The cascading nature of these events — due to the failure of a single piece of hardware — is reminiscent of the Northeast Blackout of 2003.

The reports do, optimistically, point toward the solvable nature of many of these issues via additional commissioning requirements, and possibly via high-level data monitoring. Some of the issues include onsite operations and maintenance teams that were not able to access passwords to equipment onsite, and were unable to change inverter settings.

However, it is clear that there is an issue, since there have been four events within the CAISO region within about two months time. Between these events, a cumulative 3.1 GW of capacity was dropped.

The four events were touched off by a phase-to-phase fault on a 500 kV line, two fires and their smoke that set off nearby 500 kV lines, and a tripped transformer that connected a 500 kV and 500/230 kV set of lines.

The solar facilities reacted in a variety of ways, and analysis found many individual faults within the plants that led to the gigawatts of shed generation. Most of the capacity that was shed did immediately return to generation, however, several large blocks of generation took longer to get back online.

One of the broader issues stemmed from a lack of data collectors in specific places, which meant that NERC was unable to obtain explicit data showing why these sites stayed down longer than intended. NERC hypothesized that this was the result of inverter settings, though unfortunately, those settings are not available.

To head off the issue of not knowing for sure where the issues are, NERC ‘strongly recommends all newly connecting bulk power system (bps)-connected inverter-based resources to be equipped with at least the following’ pieces of data collecting gear:

  • SCADA data throughout the plant (1-second resolution)
  • Sequence of events recording at all logging points within the plant and at inverters (1-ms resolution)
  • Plant-level continuous recording from a phasor measurement unit or plant-level controller (1–2 cycle reporting resolution)
  • Plant-level digital fault recorder (DFR) data from a digital relay or the plant-level controller (kHz resolution oscillography)
  • Inverter-level oscillography data to capture inverter terminal behavior, at least from some
  • Inverters within the plant (kHz resolution)

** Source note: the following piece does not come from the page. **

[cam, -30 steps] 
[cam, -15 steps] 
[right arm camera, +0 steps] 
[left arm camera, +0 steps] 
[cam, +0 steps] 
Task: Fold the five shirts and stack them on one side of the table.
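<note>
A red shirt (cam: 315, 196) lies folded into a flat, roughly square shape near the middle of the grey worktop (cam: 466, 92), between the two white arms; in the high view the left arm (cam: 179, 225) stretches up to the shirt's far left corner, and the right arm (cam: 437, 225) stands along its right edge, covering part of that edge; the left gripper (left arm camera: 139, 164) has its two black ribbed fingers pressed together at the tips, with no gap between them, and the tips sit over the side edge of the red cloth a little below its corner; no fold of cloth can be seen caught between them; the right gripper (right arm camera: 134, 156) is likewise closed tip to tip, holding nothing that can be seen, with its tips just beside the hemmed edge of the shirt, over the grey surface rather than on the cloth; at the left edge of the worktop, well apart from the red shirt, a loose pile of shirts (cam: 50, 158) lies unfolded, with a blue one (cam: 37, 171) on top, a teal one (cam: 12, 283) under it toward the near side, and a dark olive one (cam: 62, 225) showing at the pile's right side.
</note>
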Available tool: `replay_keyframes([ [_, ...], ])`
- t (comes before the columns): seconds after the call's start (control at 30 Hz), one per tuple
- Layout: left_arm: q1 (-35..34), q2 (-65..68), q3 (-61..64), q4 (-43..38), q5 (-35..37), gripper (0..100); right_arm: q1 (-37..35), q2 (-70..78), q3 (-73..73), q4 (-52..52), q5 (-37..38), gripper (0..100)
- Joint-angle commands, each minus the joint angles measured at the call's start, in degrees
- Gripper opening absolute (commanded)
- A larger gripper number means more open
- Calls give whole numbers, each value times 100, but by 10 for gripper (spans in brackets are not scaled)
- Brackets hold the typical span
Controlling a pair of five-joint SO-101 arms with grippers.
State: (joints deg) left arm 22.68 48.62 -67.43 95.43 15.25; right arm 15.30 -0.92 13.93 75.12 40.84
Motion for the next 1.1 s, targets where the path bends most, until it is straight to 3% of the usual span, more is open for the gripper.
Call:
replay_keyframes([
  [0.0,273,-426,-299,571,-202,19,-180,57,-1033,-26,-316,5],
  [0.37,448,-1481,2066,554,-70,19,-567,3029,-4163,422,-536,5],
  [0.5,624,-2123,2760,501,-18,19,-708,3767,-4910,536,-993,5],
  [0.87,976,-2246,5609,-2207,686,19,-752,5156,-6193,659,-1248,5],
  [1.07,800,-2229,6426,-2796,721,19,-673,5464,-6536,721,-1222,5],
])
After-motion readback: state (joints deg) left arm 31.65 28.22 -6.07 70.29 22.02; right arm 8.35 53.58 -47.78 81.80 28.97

Additionally, simply having better access to records and passwords of facilities was high on the list of needed improvements. The report notes that as plants have changed hands, the operations and maintenance teams haven’t always been given proper records of hardware installed or replacement records. This is in addition to simply not having passwords.

The password issue was made more challenging by multiple inverter manufacturers that have gone out of business, suggesting that the in-house password workarounds that might exist within the IT teams could be lost to the fog of corporate evolution.

Most of the additional recommendations unique to the CAISO report versus the initial Odessa report can be summarized as NERC pushing CAISO to implement standards they had previously recommended, and for better monitoring of sites.

If anything, the people working on reliability appear to be zeroing in on a specific set of challenges.